The response should consist of every record, reproduced exactly.

════════════════

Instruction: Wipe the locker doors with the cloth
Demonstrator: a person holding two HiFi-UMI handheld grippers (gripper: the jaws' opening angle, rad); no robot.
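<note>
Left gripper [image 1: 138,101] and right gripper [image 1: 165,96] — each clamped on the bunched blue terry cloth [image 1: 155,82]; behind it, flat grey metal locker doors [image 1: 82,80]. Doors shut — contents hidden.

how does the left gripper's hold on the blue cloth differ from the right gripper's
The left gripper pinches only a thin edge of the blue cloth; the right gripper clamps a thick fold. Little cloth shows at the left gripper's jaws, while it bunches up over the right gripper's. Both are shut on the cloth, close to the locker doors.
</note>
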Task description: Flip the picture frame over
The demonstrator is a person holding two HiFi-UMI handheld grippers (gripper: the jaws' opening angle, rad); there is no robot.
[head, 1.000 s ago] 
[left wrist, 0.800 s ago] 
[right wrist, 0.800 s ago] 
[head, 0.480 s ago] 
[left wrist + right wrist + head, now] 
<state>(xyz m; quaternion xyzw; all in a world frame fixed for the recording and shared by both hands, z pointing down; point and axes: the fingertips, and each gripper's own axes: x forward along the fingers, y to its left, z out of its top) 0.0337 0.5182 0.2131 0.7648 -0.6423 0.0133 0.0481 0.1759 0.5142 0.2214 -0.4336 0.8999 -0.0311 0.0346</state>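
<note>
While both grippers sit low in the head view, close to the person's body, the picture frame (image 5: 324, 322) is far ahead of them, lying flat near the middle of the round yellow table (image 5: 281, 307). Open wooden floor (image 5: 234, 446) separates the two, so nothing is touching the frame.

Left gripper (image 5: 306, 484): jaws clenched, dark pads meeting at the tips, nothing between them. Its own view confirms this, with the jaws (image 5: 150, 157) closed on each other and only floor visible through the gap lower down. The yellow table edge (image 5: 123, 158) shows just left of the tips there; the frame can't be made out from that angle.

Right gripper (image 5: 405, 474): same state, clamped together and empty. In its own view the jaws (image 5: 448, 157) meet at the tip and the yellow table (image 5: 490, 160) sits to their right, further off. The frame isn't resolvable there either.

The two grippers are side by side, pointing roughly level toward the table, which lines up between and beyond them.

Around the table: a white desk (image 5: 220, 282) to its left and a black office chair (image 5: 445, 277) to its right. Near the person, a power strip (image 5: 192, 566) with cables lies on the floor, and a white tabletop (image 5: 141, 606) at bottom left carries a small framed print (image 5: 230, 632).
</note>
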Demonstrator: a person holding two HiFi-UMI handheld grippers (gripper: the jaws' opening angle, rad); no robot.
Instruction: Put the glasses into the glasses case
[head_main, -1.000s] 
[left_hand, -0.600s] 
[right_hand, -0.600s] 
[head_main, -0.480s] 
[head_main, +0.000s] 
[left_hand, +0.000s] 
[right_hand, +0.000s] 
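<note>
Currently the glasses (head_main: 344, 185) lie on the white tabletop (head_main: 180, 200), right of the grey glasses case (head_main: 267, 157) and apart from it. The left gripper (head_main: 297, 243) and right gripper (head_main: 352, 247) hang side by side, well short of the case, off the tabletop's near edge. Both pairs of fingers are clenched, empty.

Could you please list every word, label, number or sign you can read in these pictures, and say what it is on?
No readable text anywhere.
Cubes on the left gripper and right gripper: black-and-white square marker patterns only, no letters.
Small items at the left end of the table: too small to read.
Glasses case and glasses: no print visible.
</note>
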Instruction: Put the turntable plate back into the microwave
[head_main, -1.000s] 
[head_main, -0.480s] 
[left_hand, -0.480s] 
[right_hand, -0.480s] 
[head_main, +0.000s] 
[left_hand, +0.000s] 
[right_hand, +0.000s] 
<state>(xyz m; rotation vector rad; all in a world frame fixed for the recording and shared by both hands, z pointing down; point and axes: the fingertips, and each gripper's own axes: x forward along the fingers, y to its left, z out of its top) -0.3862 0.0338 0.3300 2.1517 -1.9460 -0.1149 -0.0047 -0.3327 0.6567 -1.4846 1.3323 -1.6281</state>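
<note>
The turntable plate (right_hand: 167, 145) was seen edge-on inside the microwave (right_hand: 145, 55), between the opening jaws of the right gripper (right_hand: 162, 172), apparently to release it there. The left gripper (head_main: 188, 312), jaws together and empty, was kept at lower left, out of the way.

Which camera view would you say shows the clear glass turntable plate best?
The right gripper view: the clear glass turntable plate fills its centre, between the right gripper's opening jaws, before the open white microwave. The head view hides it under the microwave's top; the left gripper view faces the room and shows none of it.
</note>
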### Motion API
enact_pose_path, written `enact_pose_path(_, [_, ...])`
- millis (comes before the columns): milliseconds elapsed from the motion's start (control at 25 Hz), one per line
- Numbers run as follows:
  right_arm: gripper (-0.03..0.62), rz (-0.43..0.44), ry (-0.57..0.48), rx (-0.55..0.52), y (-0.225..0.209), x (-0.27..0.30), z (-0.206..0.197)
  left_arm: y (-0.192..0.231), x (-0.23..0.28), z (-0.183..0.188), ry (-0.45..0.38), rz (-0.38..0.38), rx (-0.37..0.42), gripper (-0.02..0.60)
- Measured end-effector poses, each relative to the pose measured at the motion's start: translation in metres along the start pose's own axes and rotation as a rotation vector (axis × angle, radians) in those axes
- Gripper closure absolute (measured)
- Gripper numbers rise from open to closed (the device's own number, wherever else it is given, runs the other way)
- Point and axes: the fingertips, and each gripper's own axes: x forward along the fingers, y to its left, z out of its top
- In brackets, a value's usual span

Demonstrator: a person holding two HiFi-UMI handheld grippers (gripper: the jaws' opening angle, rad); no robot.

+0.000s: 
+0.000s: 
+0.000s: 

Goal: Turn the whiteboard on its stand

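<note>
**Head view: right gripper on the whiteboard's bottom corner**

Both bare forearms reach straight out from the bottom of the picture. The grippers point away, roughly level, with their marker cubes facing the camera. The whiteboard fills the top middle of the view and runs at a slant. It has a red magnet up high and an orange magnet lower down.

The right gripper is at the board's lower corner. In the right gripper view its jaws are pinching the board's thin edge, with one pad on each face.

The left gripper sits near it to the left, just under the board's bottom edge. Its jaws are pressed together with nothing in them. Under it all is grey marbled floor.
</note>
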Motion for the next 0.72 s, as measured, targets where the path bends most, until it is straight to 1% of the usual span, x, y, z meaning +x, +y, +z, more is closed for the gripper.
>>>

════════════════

» The answer:
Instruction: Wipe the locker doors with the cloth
Demonstrator: a person holding two HiFi-UMI handheld grippers (gripper: the jaws' opening angle, rad); no robot.
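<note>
Left gripper [image 1: 138,101] and right gripper [image 1: 165,96] — each clamped on the bunched blue terry cloth [image 1: 155,82]; behind it, flat grey metal locker doors [image 1: 82,80]. Doors shut — contents hidden.

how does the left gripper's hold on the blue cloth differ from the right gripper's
The left gripper pinches only a thin edge of the blue cloth; the right gripper clamps a thick fold. Little cloth shows at the left gripper's jaws, while it bunches up over the right gripper's. Both are shut on the cloth, close to the locker doors.
</note>
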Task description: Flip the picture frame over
The demonstrator is a person holding two HiFi-UMI handheld grippers (gripper: the jaws' opening angle, rad); there is no robot.
[head, 1.000 s ago] 
[left wrist, 0.800 s ago] 
[right wrist, 0.800 s ago] 
[head, 0.480 s ago] 
[left wrist + right wrist + head, now] 
<state>(xyz m; quaternion xyzw; all in a world frame fixed for the recording and shared by both hands, z pointing down; point and axes: the fingertips, and each gripper's own axes: x forward along the fingers, y to its left, z out of its top) 0.0337 0.5182 0.2131 0.7648 -0.6423 0.0133 0.0481 0.1759 0.5142 0.2214 -0.4336 0.8999 -0.0311 0.0346</state>
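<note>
While both grippers sit low in the head view, close to the person's body, the picture frame (image 5: 324, 322) is far ahead of them, lying flat near the middle of the round yellow table (image 5: 281, 307). Open wooden floor (image 5: 234, 446) separates the two, so nothing is touching the frame.

Left gripper (image 5: 306, 484): jaws clenched, dark pads meeting at the tips, nothing between them. Its own view confirms this, with the jaws (image 5: 150, 157) closed on each other and only floor visible through the gap lower down. The yellow table edge (image 5: 123, 158) shows just left of the tips there; the frame can't be made out from that angle.

Right gripper (image 5: 405, 474): same state, clamped together and empty. In its own view the jaws (image 5: 448, 157) meet at the tip and the yellow table (image 5: 490, 160) sits to their right, further off. The frame isn't resolvable there either.

The two grippers are side by side, pointing roughly level toward the table, which lines up between and beyond them.

Around the table: a white desk (image 5: 220, 282) to its left and a black office chair (image 5: 445, 277) to its right. Near the person, a power strip (image 5: 192, 566) with cables lies on the floor, and a white tabletop (image 5: 141, 606) at bottom left carries a small framed print (image 5: 230, 632).
</note>
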Demonstrator: a person holding two HiFi-UMI handheld grippers (gripper: the jaws' opening angle, rad); no robot.
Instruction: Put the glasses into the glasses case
[head_main, -1.000s] 
[left_hand, -0.600s] 
[right_hand, -0.600s] 
[head_main, -0.480s] 
[head_main, +0.000s] 
[left_hand, +0.000s] 
[right_hand, +0.000s] 
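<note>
Currently the glasses (head_main: 344, 185) lie on the white tabletop (head_main: 180, 200), right of the grey glasses case (head_main: 267, 157) and apart from it. The left gripper (head_main: 297, 243) and right gripper (head_main: 352, 247) hang side by side, well short of the case, off the tabletop's near edge. Both pairs of fingers are clenched, empty.

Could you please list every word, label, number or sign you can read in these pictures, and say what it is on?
No readable text anywhere.
Cubes on the left gripper and right gripper: black-and-white square marker patterns only, no letters.
Small items at the left end of the table: too small to read.
Glasses case and glasses: no print visible.
</note>
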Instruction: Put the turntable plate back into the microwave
[head_main, -1.000s] 
[head_main, -0.480s] 
[left_hand, -0.480s] 
[right_hand, -0.480s] 
[head_main, +0.000s] 
[left_hand, +0.000s] 
[right_hand, +0.000s] 
<state>(xyz m; rotation vector rad; all in a world frame fixed for the recording and shared by both hands, z pointing down; point and axes: the fingertips, and each gripper's own axes: x forward along the fingers, y to its left, z out of its top) -0.3862 0.0338 0.3300 2.1517 -1.9460 -0.1149 -0.0047 -0.3327 0.6567 -1.4846 1.3323 -1.6281</state>
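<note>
The turntable plate (right_hand: 167, 145) was seen edge-on inside the microwave (right_hand: 145, 55), between the opening jaws of the right gripper (right_hand: 162, 172), apparently to release it there. The left gripper (head_main: 188, 312), jaws together and empty, was kept at lower left, out of the way.

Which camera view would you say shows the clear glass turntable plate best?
The right gripper view: the clear glass turntable plate fills its centre, between the right gripper's opening jaws, before the open white microwave. The head view hides it under the microwave's top; the left gripper view faces the room and shows none of it.
</note>
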### Motion API
enact_pose_path, written `enact_pose_path(_, [_, ...])`
- millis (comes before the columns): milliseconds elapsed from the motion's start (control at 25 Hz), one per line
- Numbers run as follows:
  right_arm: gripper (-0.03..0.62), rz (-0.43..0.44), ry (-0.57..0.48), rx (-0.55..0.52), y (-0.225..0.209), x (-0.27..0.30), z (-0.206..0.197)
  left_arm: y (-0.192..0.231), x (-0.23..0.28), z (-0.183..0.188), ry (-0.45..0.38), rz (-0.38..0.38), rx (-0.37..0.42), gripper (-0.02..0.60)
- Measured end-effector poses, each relative to the pose measured at the motion's start: translation in metres along the start pose's own axes and rotation as a rotation vector (axis × angle, radians) in those axes
- Gripper closure absolute (measured)
- Gripper numbers rise from open to closed (the device's own number, wherever else it is given, runs the other way)
- Point and axes: the fingertips, and each gripper's own axes: x forward along the fingers, y to its left, z out of its top
- In brackets, a value's usual span

Demonstrator: a person holding two HiFi-UMI handheld grippers (gripper: the jaws' opening angle, rad); no robot.

+0.000s: 
+0.000s: 
+0.000s: 

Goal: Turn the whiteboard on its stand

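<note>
**Head view: right gripper on the whiteboard's bottom corner**

Both bare forearms reach straight out from the bottom of the picture. The grippers point away, roughly level, with their marker cubes facing the camera. The whiteboard fills the top middle of the view and runs at a slant. It has a red magnet up high and an orange magnet lower down.

The right gripper is at the board's lower corner. In the right gripper view its jaws are pinching the board's thin edge, with one pad on each face.

The left gripper sits near it to the left, just under the board's bottom edge. Its jaws are pressed together with nothing in them. Under it all is grey marbled floor.
</note>
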Motion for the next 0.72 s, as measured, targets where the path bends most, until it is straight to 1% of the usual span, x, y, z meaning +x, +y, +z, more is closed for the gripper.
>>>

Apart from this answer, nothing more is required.